Overall, scolding or pampering a child should be a decision that you make on your own based on the current situation but not borrowed tactics from one of our parents’ handbooks. Because different types of children are born. You might have gotten away with being beaten ceaselessly while growing up, but these days, it’s considered physical abuse. A serious one at that.
You might have also gotten away with being scolded with very ugly words in teaching you vital lessons while growing up, but now, it’s considered a serious verbal and emotional abuse.
I’m sure there are various ways to teach a child a lesson. It doesn’t have to be the same way we learned them.
Gender impartiality
Today, gender inequality is a big issue. A huge factor to this, in my own perspective, has a lot to do with how we were raised. When you raise your girls to understand that they are the pillar of any home who bears the most emotional burden in any relationship, it gets ingrained in their mindset. In the future, they blame themselves for not being able to keep, even a toxic relationship, going — which could lead them ultimately to suffer from depression. When you raise your boys to be hard as men like you were taught to be and forget each person to their own types and senses, it could breed contempt when they do otherwise, self-loathing inclusive.
When you disparate between your children and put them in a box or category, it is the reason why there’s gender inequality issues, chauvinism, and feminism in the world of today.
Let’s raise our children equally so that they can understand the importance of unison and inclusivity in driving the world forward. After all, it always takes two, then a family, the whole world to make a change, not one person.
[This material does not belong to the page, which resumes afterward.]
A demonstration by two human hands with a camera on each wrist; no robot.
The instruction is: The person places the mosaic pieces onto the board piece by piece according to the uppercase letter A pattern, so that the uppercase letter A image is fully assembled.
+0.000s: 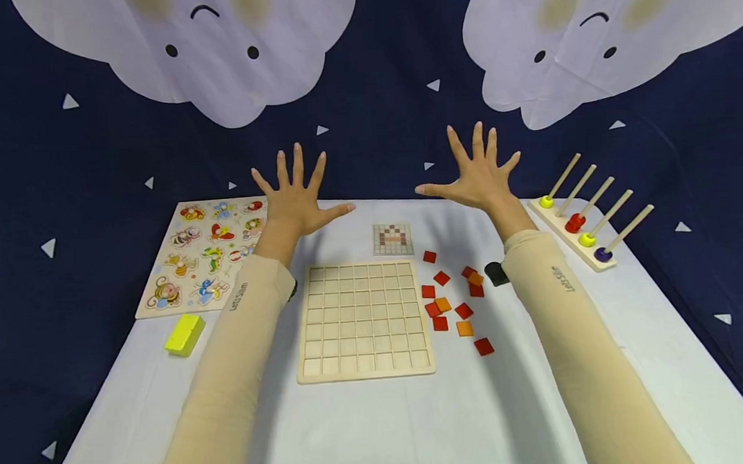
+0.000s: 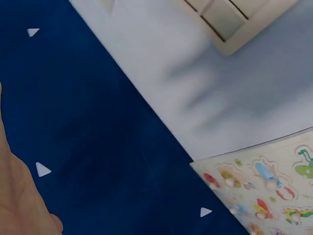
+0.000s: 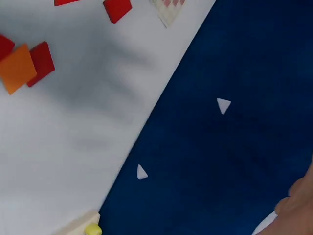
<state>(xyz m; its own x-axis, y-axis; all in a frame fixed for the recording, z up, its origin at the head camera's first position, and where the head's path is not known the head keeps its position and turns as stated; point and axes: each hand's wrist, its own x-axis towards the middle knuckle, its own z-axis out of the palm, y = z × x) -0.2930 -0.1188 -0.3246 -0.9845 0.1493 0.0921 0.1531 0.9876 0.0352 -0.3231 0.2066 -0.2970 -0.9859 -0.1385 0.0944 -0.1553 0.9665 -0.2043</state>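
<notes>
Both hands are raised with fingers spread, holding nothing. In the head view the left hand (image 1: pixel 296 206) hovers near the table's far edge, beside the wooden insect puzzle board (image 1: pixel 156 297). My right hand (image 1: pixel 480 179) is held up at the far edge too, left of the peg stacker (image 1: pixel 572 236). Between the forearms lies a wooden grid tray (image 1: pixel 367 379) with bare square cells. A small pattern card (image 1: pixel 392 239) sits behind it. Red tiles (image 1: pixel 484 347) and a few orange tiles (image 1: pixel 465 328) are scattered right of the tray, some overlapping.
A yellow block (image 1: pixel 185 335) rests at the left, in front of the puzzle board. A small black object (image 1: pixel 496 273) shows beside the right sleeve. The white table (image 1: pixel 368 433) meets a dark blue cloth (image 1: pixel 380 148) with white clouds and triangles.
</notes>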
Being a parent teaches us on its own (natural inclinations, hunch, and tendencies), how to go about bringing up our children. And while our parents or the generations before then might not have been wrong in bringing us up the way they did, we still can’t afford to get carried away by their methods. By either bombarding or neglecting our children who are born at different times from us. Instead, let’s learn from their mistakes and correct the path to a better upbringing for our own kids.
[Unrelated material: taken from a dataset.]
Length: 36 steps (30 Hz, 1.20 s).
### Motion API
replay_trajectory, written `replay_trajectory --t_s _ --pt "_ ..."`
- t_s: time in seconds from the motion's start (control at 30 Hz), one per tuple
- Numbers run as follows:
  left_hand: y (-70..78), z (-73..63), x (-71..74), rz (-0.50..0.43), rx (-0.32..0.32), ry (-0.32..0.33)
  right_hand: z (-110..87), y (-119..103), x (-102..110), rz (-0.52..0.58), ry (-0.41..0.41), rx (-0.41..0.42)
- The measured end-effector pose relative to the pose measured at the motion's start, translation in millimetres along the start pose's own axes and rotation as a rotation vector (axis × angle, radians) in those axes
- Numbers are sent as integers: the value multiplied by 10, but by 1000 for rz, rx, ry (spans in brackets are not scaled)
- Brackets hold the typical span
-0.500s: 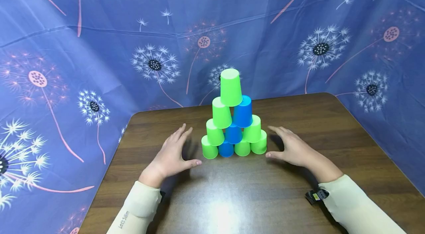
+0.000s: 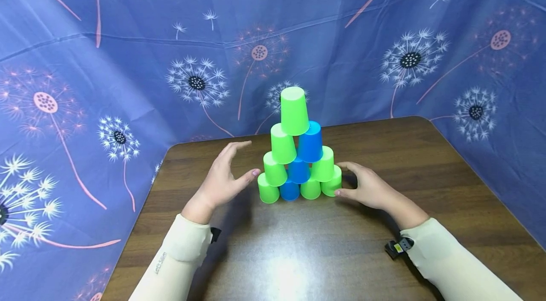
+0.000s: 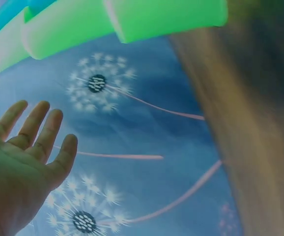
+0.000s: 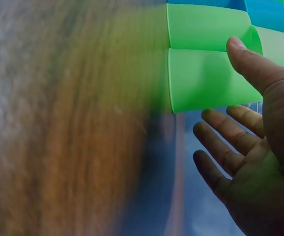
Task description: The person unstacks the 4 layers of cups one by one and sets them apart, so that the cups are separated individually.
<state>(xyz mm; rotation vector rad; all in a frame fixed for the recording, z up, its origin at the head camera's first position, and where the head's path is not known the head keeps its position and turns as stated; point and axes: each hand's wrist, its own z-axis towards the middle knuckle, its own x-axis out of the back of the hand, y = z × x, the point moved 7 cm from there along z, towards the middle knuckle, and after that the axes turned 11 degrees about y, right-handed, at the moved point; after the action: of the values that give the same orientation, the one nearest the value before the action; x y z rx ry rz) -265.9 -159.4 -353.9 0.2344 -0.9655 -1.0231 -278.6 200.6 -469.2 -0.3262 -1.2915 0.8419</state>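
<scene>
Upside-down cups form a four-tier pyramid in the head view, topped by one green cup (image 2: 294, 112). Beneath it, a green cup (image 2: 283, 144) stands beside a blue cup (image 2: 310, 142). My left hand (image 2: 217, 185) is raised to the left of the stack, fingers spread, its thumb tip near the second-lowest tier's left green cup (image 2: 274, 170). On the other side my right hand (image 2: 371, 188) has its thumb and fingertips right at the bottom right green cup (image 2: 331, 182). In the right wrist view, the fingers (image 4: 220, 142) are loosely extended beside the cups.
The stack stands on a brown wood-grain table (image 2: 281, 239) with a bright glare patch near its front. Behind and to the sides hangs a blue cloth (image 2: 324, 54) with dandelion prints. A small black device (image 2: 398, 247) sits at the right wrist.
My left hand has risen, its thumb moving up from the table toward the second-lowest tier. My right hand has moved left, closer to the bottom right cup. The stack keeps its shape.
</scene>
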Motion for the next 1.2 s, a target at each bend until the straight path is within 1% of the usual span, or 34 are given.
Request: replay_trajectory --t_s 0.13,0.3,0.53,0.7,0.9,1.03,1.2 --pt "165 176 47 -81 -40 61 9 -7 -34 18 3 -6" --pt "365 390 63 -151 -53 105 25 6 -61 17 4 -20" --pt "578 645 7 -180 -65 134 38 4 -85 19 -4 -44" --pt "705 788 -60 -232 -63 124 48 5 -98 15 -2 -52" --pt "801 910 -118 -256 -51 132 56 10 -96 13 6 -51" --pt "815 965 -166 -276 1 127 60 6 -97 9 8 -47" --pt "795 1000 -223 -230 57 119 57 4 -104 0 4 -55"
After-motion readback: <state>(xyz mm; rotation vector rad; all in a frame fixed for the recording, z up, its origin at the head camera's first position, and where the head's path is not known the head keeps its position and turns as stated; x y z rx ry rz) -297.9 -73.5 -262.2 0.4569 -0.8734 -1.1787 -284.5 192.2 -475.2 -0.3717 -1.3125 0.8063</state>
There’s a time to implore those good ol’ tactics and many times when we don’t.
I believe that if anything should be emulated, they should be things that coincide with the child’s personality. A method tried and that seems to work. Not a method that appears like an imposition.
This is to prevent your child or children from loathing themselves and resenting you when they grow up. Alongside all the emotional and mental trauma they would have suffered or will suffer.
We are the generation that can stop this and will stop this from continuing. And the time is now. Because we now know better. We’ve come to terms that we might have been abused in different shapes and form judging by how things are now and we are still living okay. We’ve agreed that our parent’s parenting skills might have been a little archaic and brash, and we’re learning to accept that a change needs to be put into place. Who better to?
Imagine if we do not stop it here and carried on, the sort of gene or behavioral tendencies we would likely be passing on to our own kids?
Now, imagine our children’s future and our generations to come. Who are we maiming and who are we changing? What are we enabling and what are we eradicating?
If you ask me, I think the power is in our own hands, to make this coming generation, hence the world a better place.